This is a description of a fairly typical website replacement. The details may and may not apply to the southern one:
People do think of testing before putting things live, but then the project starts running a couple of months late, because it was physically impossible to do it in the original timescales, but nobody actually bothered to plan it properly. Some bright spark will suggest getting it "back on track" by squeezing the testing window. Eventually the later stages of development are squeezed as well, and some features are cut, but they are the ones that haven't been done yet rather than the unimportant ones. The remaining incomplete features - the most important ones that even marketing accept you can't launch without - are then hacked together in about a quarter of the time required, and released with no testing at all.
The original plan actually called for a couple of releases and a beta phase, with a staged switchover which allowed for rollback when things went wrong. Unfortunately the subscription for the old ticket sales service was up for renewal, and it seemed a shame to waste a couple of hundred quid renewing it. Besides there was some planned marketing spend to publicise it, and nobody really felt like making a phone call to put that off by two weeks.

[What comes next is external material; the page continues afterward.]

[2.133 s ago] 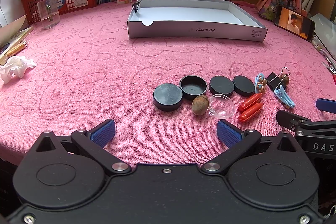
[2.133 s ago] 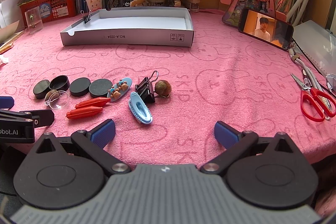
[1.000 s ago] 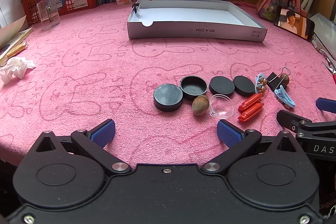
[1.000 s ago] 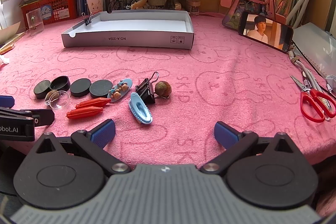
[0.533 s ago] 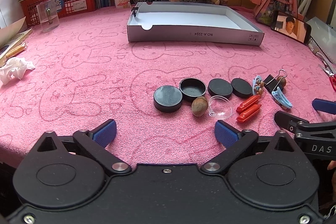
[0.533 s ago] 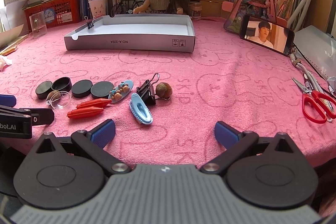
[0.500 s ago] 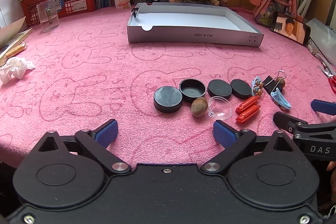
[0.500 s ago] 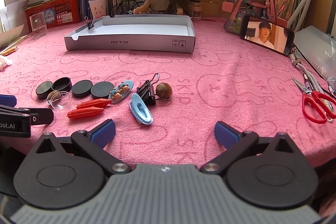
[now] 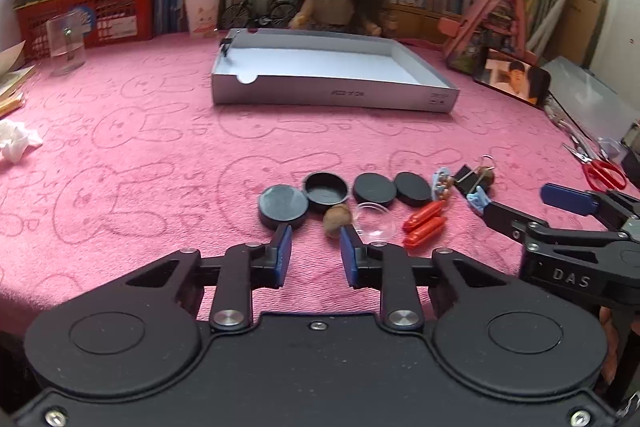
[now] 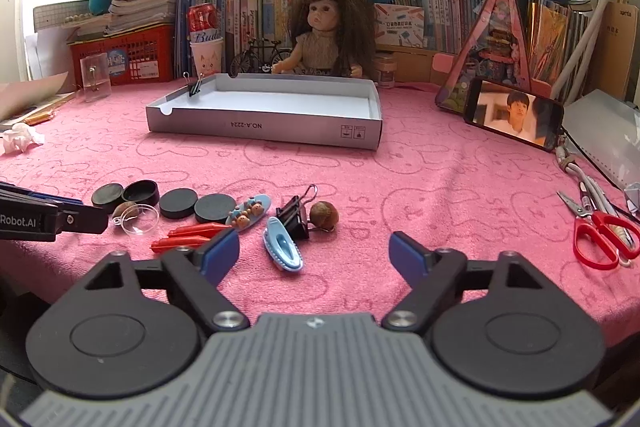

It was felt by the stakeholders in the business that since they didn't understand the risks of a big-bang release, they were probably not all that significant, and a decision was made well beyond the pay grade of anybody in the development or IT team to just all pull together and really go for it. In a unified spirit of team, they finally pressed the big red and pressed go, steeling themselves as they did for the 80 hour weeks they were going to have to spend over the next month or two on basic triage and getting features live that turned out to be vital after all.